### THE TASK
Return the following from the records below: each line, word for word, starting with the line that contains "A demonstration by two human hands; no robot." and going on through the line that contains "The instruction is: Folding", with nothing outside that range.
++++ STUDY MATERIAL
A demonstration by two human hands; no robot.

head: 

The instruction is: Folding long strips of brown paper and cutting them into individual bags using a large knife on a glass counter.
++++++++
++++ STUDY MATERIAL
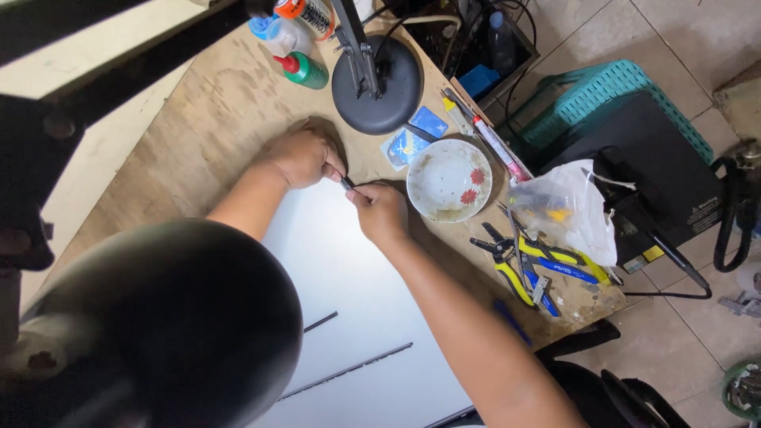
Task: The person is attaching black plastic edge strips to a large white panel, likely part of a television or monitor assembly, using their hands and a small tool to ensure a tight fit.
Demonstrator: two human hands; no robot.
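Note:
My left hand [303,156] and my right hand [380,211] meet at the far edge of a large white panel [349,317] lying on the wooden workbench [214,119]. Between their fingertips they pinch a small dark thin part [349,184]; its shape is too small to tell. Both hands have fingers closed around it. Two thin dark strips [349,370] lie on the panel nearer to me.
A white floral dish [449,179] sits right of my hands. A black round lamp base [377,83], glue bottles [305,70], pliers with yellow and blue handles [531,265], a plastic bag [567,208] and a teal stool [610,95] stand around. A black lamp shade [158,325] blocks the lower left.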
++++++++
### EXERCISE SOLUTION
A demonstration by two human hands; no robot.

head: 

The instruction is: Folding long strips of brown paper and cutting them into individual bags using a large knife on a glass counter.

No more output is required.